:: Work required ::
Print out the data precisely as it appears here, with no pictures.

:: Source data ::
_ _ _ _ _ _ _

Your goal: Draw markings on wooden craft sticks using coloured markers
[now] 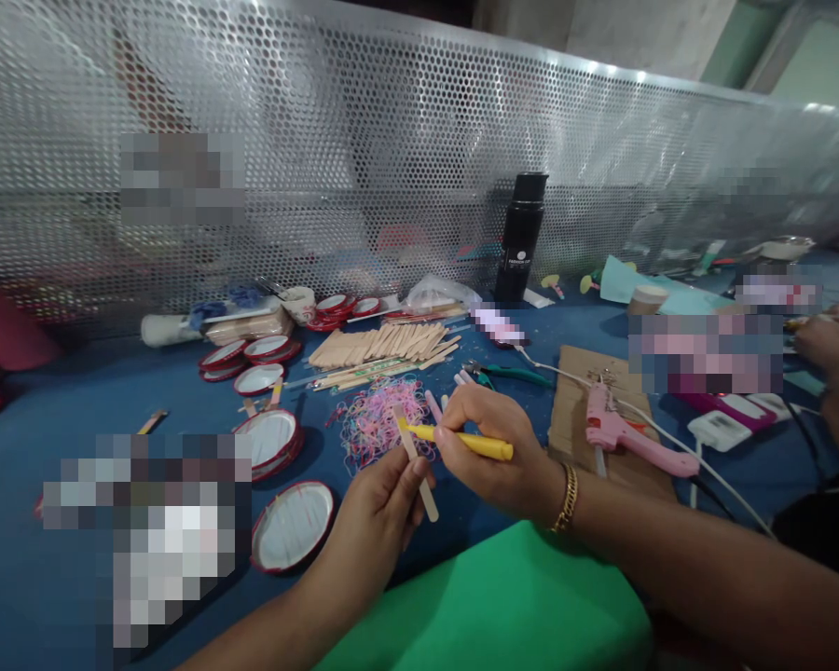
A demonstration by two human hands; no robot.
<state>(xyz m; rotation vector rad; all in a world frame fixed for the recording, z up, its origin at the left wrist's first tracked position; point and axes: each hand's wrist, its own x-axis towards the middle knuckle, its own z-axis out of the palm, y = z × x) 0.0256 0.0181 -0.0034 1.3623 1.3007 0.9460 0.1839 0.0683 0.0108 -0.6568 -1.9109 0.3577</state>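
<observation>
Between the thumb and fingers of my left hand [384,499] is a wooden craft stick [425,492], held tilted with its upper end away from me. That upper end carries a patch of yellow. My right hand [500,447] grips a yellow marker [486,445] like a pen, its tip at the coloured end of the stick. Right behind both hands lies a tangled heap of pink, purple and blue rubber bands [381,419]. A fanned pile of plain craft sticks [378,345] rests farther back. Jar lids with red rims [294,525] lie left of my left hand.
A pink glue gun [619,436] sits on cardboard [566,401] at the right, its cord trailing. Green-handled pliers [510,375] lie behind my right hand. A black bottle [521,238] stands before the perforated metal screen [419,140]. Another person's hand [835,340] is at far right.
</observation>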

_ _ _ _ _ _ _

:: Written solution ::
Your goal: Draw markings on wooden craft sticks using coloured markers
[now] 
A demonstration by two human hands; no robot.
<state>(xyz m; rotation vector rad; all in a world frame fixed for the recording, z up, its origin at the left wrist's first tracked position; point and axes: each hand's wrist, its own x-axis towards the middle knuckle, its own z-axis out of the palm, y = z × x) 0.0256 0.0181 -0.0034 1.3623 1.3007 0.9460 0.1839 0.0683 0.0108 -0.6568 -1.9109 0.3577</state>
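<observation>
Between the thumb and fingers of my left hand [384,499] is a wooden craft stick [425,492], held tilted with its upper end away from me. That upper end carries a patch of yellow. My right hand [500,447] grips a yellow marker [486,445] like a pen, its tip at the coloured end of the stick. Right behind both hands lies a tangled heap of pink, purple and blue rubber bands [381,419]. A fanned pile of plain craft sticks [378,345] rests farther back. Jar lids with red rims [294,525] lie left of my left hand.
A pink glue gun [619,436] sits on cardboard [566,401] at the right, its cord trailing. Green-handled pliers [510,375] lie behind my right hand. A black bottle [521,238] stands before the perforated metal screen [419,140]. Another person's hand [835,340] is at far right.
</observation>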

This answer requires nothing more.